> _EXERCISE_:
Report back every line below that carries the word "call".

> _GIVEN DATA_:
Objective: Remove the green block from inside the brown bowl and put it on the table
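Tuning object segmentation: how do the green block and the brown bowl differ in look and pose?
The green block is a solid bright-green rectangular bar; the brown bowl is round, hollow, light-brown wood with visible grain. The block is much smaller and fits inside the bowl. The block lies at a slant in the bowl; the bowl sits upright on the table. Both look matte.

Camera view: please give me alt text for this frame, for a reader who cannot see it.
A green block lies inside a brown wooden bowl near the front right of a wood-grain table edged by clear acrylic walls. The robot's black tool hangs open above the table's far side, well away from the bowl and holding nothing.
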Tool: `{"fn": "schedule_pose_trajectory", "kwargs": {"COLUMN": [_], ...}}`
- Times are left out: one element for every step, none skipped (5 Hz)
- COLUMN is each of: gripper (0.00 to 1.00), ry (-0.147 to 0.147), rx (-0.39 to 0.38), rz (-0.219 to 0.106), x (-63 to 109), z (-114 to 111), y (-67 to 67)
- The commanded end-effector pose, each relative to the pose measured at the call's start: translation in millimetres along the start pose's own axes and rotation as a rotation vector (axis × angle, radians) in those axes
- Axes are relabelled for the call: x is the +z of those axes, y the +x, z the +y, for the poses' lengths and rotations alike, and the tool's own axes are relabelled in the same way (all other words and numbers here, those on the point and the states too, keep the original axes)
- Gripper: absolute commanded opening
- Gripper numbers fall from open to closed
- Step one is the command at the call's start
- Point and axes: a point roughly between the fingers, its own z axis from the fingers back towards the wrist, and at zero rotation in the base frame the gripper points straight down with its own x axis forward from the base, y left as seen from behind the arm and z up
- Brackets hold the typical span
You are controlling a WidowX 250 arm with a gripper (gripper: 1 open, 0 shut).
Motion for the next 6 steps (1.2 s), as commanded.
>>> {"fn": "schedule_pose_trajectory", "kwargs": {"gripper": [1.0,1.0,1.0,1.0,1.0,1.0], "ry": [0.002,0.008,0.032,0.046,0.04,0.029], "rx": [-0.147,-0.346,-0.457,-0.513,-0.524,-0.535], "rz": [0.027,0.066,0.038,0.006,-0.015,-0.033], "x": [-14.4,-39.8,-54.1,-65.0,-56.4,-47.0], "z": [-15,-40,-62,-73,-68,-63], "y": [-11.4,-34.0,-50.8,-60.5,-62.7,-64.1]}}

> _RESULT_:
- The commanded end-effector pose, each relative to the pose measured at the call's start: translation in millimetres along the start pose's own axes and rotation as a rotation vector (axis × angle, radians) in those axes
- Axes are relabelled for the call: x is the +z of those axes, y the +x, z the +y, for the poses' lengths and rotations alike, and the tool's own axes are relabelled in the same way (all other words and numbers here, those on the point and the states too, keep the original axes)
- Step one is the command at the call's start

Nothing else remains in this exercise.